**What the task requires**.
Check each line of the entries for "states" and report the ones that have it.

**Given data**.
****************************************

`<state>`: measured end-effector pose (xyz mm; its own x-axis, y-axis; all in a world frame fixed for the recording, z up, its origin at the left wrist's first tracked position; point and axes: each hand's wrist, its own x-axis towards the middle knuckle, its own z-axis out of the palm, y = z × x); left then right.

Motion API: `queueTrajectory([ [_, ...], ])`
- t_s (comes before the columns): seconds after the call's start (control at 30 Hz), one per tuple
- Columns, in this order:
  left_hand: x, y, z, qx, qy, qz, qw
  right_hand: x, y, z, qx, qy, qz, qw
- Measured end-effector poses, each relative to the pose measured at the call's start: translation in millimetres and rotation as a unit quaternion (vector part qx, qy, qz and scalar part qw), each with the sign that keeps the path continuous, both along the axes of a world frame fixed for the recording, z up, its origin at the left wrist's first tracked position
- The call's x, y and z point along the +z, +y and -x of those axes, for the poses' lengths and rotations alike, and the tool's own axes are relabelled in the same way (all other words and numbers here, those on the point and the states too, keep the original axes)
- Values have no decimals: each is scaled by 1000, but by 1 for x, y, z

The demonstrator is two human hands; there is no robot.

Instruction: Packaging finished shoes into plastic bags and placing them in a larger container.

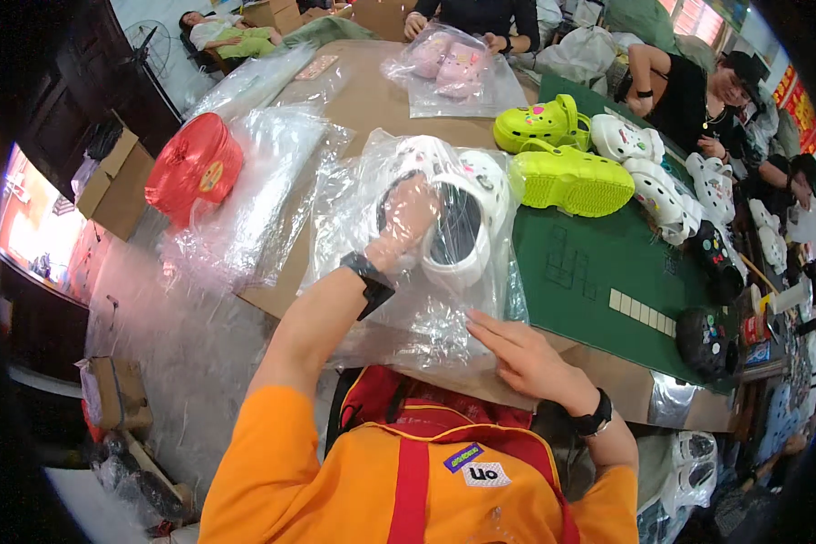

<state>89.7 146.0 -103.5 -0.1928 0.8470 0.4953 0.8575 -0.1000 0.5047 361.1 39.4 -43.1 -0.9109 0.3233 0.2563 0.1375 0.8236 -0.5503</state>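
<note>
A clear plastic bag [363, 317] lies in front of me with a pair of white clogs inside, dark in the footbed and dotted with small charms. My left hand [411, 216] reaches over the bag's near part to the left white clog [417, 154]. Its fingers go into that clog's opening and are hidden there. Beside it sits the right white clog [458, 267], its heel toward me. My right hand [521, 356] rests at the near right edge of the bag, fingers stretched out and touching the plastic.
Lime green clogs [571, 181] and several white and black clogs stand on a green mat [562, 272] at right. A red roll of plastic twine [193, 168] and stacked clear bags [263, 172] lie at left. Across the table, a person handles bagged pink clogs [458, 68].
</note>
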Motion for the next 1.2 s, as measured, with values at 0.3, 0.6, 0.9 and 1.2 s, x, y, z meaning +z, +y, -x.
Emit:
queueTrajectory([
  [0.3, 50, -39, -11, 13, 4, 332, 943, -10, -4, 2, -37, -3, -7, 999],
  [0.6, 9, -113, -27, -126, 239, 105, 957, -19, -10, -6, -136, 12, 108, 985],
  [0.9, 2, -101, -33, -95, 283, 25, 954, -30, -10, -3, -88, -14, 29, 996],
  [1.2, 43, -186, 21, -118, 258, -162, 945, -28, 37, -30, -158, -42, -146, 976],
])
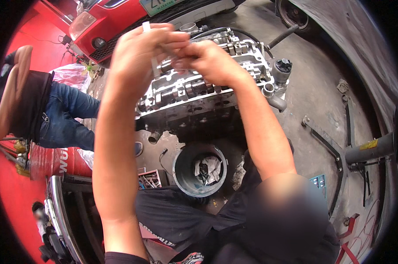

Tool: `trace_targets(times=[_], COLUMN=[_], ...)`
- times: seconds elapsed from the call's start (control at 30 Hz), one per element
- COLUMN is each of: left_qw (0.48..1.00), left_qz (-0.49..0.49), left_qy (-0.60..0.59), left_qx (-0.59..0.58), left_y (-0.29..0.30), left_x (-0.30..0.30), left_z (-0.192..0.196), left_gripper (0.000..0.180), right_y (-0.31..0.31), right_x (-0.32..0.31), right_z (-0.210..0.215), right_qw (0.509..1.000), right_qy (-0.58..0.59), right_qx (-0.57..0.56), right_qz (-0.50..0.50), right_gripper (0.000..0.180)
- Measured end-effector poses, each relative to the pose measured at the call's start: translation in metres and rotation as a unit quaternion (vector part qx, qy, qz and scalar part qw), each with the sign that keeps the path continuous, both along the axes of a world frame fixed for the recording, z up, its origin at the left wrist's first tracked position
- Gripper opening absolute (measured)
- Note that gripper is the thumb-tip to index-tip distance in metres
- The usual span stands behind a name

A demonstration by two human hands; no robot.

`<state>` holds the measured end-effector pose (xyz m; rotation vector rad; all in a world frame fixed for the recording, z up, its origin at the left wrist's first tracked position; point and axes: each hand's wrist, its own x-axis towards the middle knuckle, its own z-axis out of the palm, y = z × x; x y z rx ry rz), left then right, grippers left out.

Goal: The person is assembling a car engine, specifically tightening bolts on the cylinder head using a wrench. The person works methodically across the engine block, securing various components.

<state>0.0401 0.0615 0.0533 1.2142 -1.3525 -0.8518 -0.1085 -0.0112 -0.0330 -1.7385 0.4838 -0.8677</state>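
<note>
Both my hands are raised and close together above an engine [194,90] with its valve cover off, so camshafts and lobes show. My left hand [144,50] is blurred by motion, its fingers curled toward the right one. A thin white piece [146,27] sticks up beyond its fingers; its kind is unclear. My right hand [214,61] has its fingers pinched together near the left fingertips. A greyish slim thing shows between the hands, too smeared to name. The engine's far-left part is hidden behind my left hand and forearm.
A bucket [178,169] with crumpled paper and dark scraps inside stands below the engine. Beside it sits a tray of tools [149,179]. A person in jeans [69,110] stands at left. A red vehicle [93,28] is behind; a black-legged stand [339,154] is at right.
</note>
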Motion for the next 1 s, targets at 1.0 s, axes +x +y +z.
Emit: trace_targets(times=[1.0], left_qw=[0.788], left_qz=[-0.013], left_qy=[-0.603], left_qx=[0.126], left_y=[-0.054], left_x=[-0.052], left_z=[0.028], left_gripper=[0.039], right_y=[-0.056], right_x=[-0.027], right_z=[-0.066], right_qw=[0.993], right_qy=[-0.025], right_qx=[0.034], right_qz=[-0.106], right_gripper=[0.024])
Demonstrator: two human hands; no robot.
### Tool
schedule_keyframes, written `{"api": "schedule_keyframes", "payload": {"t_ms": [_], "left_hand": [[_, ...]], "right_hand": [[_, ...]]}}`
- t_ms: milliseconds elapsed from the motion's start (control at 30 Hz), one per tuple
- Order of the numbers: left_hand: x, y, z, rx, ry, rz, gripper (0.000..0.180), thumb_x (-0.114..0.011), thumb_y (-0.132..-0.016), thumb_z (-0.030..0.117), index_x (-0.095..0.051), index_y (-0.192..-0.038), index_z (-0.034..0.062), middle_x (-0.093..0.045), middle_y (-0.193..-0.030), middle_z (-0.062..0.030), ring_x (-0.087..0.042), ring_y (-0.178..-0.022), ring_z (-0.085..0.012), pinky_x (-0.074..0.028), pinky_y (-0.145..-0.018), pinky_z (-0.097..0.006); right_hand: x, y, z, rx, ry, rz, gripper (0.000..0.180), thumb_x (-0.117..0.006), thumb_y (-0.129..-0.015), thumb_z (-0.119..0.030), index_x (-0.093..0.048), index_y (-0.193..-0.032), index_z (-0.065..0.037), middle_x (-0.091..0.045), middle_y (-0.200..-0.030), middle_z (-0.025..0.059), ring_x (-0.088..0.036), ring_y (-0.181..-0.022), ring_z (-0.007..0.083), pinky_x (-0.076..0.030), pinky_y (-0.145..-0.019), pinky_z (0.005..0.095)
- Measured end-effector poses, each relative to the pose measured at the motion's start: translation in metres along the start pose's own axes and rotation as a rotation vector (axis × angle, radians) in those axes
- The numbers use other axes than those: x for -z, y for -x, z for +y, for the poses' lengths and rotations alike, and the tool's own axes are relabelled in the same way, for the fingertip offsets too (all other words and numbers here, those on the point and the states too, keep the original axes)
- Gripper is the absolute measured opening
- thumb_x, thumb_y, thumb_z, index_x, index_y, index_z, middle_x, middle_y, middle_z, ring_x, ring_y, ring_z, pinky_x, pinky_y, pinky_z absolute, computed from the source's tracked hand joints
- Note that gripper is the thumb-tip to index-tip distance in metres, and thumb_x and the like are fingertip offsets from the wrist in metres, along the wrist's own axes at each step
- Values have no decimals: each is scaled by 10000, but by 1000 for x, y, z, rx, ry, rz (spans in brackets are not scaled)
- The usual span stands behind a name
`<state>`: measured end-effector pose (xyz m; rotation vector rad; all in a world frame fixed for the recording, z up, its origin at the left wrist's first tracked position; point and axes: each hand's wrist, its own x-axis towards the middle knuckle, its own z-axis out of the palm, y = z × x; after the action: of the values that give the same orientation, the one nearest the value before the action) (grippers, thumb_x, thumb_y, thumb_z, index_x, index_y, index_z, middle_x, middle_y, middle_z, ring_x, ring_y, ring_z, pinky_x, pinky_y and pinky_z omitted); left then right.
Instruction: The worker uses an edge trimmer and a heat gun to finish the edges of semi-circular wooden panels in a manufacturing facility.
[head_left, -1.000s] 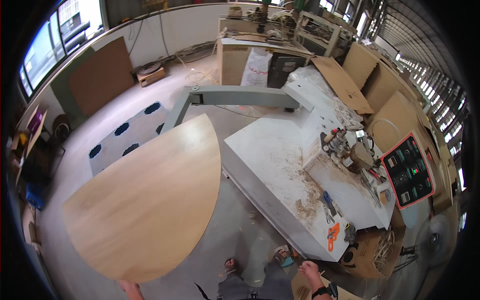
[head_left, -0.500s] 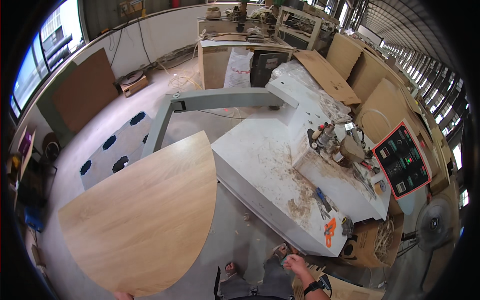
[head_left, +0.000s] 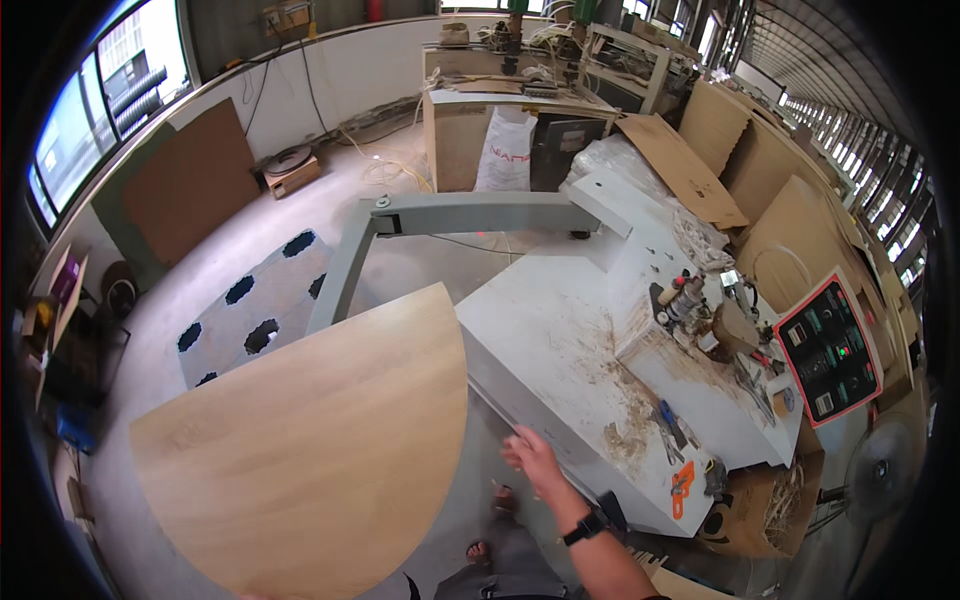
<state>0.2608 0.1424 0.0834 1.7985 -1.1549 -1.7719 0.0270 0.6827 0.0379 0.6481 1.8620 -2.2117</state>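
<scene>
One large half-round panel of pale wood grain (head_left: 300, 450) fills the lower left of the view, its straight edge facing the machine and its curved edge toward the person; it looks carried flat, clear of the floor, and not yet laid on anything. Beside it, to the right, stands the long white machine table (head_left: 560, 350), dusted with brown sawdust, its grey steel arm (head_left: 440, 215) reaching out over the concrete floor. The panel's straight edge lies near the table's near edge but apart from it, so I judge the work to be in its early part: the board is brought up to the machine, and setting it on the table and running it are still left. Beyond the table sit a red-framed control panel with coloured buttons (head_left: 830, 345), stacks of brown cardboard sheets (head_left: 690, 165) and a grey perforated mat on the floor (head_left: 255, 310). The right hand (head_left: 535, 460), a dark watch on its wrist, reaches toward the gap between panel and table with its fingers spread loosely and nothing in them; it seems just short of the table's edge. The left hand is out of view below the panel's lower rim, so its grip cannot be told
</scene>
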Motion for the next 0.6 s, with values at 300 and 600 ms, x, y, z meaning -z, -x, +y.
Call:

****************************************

**Answer box**.
- The call's x, y and z point along the +z, +y and -x of those axes, for the poses' lengths and rotations alike, and the tool's own axes are relabelled in the same way (all other words and numbers here, those on the point and the states too, keep the original axes)
- The numbers use other axes than those: x for -z, y for -x, z for +y, for the poses' lengths and rotations alike, and the tool's own axes are relabelled in the same way, for the fingertip offsets too (all other words and numbers here, those on the point and the states too, keep the original axes)

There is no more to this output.